Peptide field guide

Ac2-26

An Annexin A1 (AnxA1)-derived N-terminal peptide used in inflammation-resolution research, with recent preclinical work in osteoarthritis models.

Evidence: emerging Safety: unknown Status: research Updated: March 21, 2026 InflammationOsteoarthritis

What it is

Ac2-26 is a peptide corresponding to the N-terminal region of Annexin A1 (AnxA1).

In the literature, Annexin A1 is often discussed as a pro-resolving mediator. Ac2-26 is used as an “active fragment” in research to probe or amplify those resolution-of-inflammation pathways.

Why people care

Many inflammatory conditions have two overlapping problems:

  • inflammation starts and becomes chronic
  • the body’s “resolution” programs fail to shut it down cleanly

If a peptide like Ac2-26 can strengthen resolution biology locally (for example, inside a joint), it could potentially reduce pain and tissue damage without needing broad systemic immunosuppression.

That said, this is a research-stage idea.

Evidence landscape

As of March 2026, evidence we’ve indexed is preclinical, including mouse model work in osteoarthritis.

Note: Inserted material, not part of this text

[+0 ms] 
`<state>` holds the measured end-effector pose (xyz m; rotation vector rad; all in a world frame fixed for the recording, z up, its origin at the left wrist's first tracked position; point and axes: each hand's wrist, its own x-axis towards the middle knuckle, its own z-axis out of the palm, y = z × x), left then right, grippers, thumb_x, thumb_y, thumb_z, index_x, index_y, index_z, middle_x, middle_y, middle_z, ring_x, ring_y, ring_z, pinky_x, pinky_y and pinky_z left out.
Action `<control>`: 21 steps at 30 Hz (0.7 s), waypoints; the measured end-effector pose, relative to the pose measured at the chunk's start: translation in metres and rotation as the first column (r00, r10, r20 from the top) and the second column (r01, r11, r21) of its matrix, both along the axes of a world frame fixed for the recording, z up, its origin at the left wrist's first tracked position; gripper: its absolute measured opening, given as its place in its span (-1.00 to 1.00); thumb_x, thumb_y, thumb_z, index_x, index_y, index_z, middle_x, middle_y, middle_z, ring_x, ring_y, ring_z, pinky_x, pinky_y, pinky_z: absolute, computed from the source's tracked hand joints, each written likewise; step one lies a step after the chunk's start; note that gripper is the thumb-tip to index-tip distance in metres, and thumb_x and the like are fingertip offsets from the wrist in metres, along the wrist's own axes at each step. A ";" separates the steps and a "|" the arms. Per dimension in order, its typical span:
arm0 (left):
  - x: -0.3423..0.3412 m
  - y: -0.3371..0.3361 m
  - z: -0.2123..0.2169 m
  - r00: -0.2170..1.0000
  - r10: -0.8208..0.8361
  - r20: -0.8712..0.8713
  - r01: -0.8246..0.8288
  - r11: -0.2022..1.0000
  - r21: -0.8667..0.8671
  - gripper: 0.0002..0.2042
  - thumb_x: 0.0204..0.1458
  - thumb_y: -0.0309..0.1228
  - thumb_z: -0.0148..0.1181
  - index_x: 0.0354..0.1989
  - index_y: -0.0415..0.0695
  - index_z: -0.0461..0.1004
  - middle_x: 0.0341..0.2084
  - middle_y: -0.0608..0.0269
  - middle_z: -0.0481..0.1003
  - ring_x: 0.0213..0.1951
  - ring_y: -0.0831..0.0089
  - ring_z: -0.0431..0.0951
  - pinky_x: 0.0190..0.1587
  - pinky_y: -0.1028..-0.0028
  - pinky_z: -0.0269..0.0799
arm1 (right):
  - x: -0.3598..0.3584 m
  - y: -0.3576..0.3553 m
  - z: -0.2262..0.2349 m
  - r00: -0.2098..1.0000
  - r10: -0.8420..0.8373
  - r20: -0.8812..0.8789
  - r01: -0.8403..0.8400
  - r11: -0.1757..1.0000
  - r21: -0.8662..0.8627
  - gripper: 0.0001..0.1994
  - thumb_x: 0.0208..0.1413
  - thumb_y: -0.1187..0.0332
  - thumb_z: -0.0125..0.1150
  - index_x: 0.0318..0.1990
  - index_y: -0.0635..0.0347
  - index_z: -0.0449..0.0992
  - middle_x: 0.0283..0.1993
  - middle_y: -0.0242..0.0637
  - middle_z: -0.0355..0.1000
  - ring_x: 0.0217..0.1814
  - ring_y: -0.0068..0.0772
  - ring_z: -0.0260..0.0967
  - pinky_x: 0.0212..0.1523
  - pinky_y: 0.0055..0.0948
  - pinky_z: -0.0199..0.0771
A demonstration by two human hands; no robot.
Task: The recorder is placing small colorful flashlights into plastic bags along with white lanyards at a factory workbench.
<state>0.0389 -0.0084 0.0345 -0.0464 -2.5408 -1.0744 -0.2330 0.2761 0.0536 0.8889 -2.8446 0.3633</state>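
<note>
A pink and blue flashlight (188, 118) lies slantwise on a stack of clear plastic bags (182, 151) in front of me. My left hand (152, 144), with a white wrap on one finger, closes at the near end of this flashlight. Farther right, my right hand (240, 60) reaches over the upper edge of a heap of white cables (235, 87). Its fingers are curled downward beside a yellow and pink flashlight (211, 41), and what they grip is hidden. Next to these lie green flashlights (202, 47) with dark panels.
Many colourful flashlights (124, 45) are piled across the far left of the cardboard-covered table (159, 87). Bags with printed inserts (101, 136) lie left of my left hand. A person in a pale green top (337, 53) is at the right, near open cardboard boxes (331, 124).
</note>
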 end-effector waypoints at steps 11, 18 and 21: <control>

Key upgrades in confidence would include:

  • replication across OA models (and across labs)
  • dose-response and durability studies
  • stronger mechanistic mapping (receptor targets, downstream pathways)
  • safety and tolerability packages that translate to humans

Latest updates

  • 2026-03-22: A mouse collagenase-induced OA study reports that weekly intra-articular Ac2-26 reduced mechanical nociception, lowered joint MMP-3 expression, and improved several inflammatory and synovial-cell readouts.

Safety reality

There is no mature human safety database for Ac2-26 as a therapeutic. Safety depends heavily on context (route of administration, dosing, formulation) and on whether immune effects show up with repeated exposure.

References

  • Bosi PL, et al. Pro-resolving Annexin A1-derived peptide Ac2-26 reduces nociception and mitigates joint damage in experimental osteoarthritis. Inflamm Res. (2026).